Para definirem limites de forma autêntica, experimentem:
1. Dedicar tempo a identificar em conjunto quais os limites gerais da vossa família (rotinas, rituais familiares, tarefas de cada membro da família);
2. Ter claros quais as vossas intenções e valores enquanto pais e enquanto família (“quero ter razão ou quero apoiar o crescimento do meu filho?”);
3. Parar e sintonizar com a vossa experiência interior a cada momento (o que observo no meu corpo, que emoções estou a sentir, que pensamentos surgem) ;
4. Escolher o comportamento que esteja alinhado com as 3 alíneas anteriores.
5. Comunicá-lo com linguagem pessoal*.
O que descobri na minha prática de definição de limites:
1. Que muitos “nãos” que digo, saiem de forma automática e têm origem na minha experiência da infância, no que os outros esperam de mim, na minha necessidade de segurança e controlo, no meu cansaço (sobretudo neste!).
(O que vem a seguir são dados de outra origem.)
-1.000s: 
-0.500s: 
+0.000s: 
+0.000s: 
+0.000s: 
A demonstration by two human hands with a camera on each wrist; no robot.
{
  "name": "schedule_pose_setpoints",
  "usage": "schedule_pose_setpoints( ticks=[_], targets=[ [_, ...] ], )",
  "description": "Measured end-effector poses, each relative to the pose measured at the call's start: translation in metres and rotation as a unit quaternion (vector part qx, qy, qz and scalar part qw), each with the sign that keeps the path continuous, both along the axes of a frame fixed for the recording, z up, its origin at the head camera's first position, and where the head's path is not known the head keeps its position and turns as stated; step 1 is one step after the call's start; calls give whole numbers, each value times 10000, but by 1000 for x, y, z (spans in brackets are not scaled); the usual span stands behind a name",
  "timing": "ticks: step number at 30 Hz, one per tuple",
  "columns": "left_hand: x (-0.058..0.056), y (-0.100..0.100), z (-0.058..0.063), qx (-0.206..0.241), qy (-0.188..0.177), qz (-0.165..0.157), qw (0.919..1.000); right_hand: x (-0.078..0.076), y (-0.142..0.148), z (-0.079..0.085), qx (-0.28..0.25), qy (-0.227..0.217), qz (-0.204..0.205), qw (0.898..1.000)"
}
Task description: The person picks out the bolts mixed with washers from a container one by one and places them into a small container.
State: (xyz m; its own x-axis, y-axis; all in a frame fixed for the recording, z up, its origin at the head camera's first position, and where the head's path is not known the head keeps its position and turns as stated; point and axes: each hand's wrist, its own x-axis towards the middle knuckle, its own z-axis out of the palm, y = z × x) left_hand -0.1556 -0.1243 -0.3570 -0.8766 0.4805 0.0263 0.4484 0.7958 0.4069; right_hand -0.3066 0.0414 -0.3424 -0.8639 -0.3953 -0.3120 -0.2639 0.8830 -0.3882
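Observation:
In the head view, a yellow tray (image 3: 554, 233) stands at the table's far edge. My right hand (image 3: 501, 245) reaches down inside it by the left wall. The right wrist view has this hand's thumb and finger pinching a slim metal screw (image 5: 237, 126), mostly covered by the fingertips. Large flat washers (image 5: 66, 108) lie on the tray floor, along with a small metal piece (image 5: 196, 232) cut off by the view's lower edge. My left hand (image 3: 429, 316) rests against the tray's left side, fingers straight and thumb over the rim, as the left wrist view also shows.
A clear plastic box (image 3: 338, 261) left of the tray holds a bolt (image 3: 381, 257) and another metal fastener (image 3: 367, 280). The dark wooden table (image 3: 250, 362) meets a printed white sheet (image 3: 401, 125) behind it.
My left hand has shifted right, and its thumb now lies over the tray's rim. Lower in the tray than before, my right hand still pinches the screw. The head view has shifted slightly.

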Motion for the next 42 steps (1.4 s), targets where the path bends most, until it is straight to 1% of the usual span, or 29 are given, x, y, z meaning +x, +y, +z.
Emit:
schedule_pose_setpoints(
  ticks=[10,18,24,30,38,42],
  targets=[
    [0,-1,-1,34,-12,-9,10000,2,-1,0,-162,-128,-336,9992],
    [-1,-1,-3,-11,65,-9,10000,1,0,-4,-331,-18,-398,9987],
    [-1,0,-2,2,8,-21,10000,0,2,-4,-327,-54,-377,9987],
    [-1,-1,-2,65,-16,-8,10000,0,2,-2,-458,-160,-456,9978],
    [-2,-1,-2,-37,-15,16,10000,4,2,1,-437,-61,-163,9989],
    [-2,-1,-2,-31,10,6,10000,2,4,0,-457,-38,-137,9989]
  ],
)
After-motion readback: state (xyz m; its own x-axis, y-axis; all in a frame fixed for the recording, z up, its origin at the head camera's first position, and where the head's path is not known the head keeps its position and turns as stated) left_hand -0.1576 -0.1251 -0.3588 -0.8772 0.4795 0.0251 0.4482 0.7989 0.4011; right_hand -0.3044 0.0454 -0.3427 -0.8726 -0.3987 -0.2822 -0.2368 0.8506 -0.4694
Se me desfizer desses “nãos” a vida fica mais leve.
2. Que os meus “nãos” autênticos, comunicados a partir do que a situação me faz sentir, geram maior aceitação e colaboração. Ex.: (para a filha de 3 anos): “Eu tenho medo de te deixar ir à padaria sozinha. Vou contigo até à porta da padaria e depois compras o pão sozinha, ok?”.
3. Que quando estabelecemos um limite a criança tem uma reação. E como diz Mikaela Ovén: “está tudo bem”. Importa refletir: será que a criança está a ter espaço para satisfazer as suas necessidades? Será que ando a controlar demasiado? Como é que estou a comunicar o meu limite? Conseguimos respeitar os limites quando o nosso espaço e liberdade para satisfazer as nossas necessidades é também respeitado.
4. Os nãos de hoje podem não ser os de amanhã.
5. Os meus filhos são pessoas e também têm os seus limites. Quando ouço e respeito os seus “nãos” crio uma oportunidade de demonstrar igual valor, respeito pela integridade, aceitação e colaboração. Tudo o que quero que também demonstrem por mim!
Com estas “lentes” conseguimos ter flexibilidade suficiente para lidar com presença e aceitação quando as coisas não são como planeamos e confiança para encontrar as respostas que melhor se alinham com as nossas necessidades, valores e intenções. Conseguimos discernir com maior clareza as prioridades de cada momento e atuamos de forma congruente com a nossa experiência interna e externa. Assumimos responsabilidade pessoal pelos nossos Nãos. Trata-se de uma prática, em cada momento.
Inspirações: os meus filhos, *Mikaela Ovén; Rebeca Wild, Shefali Tsabary.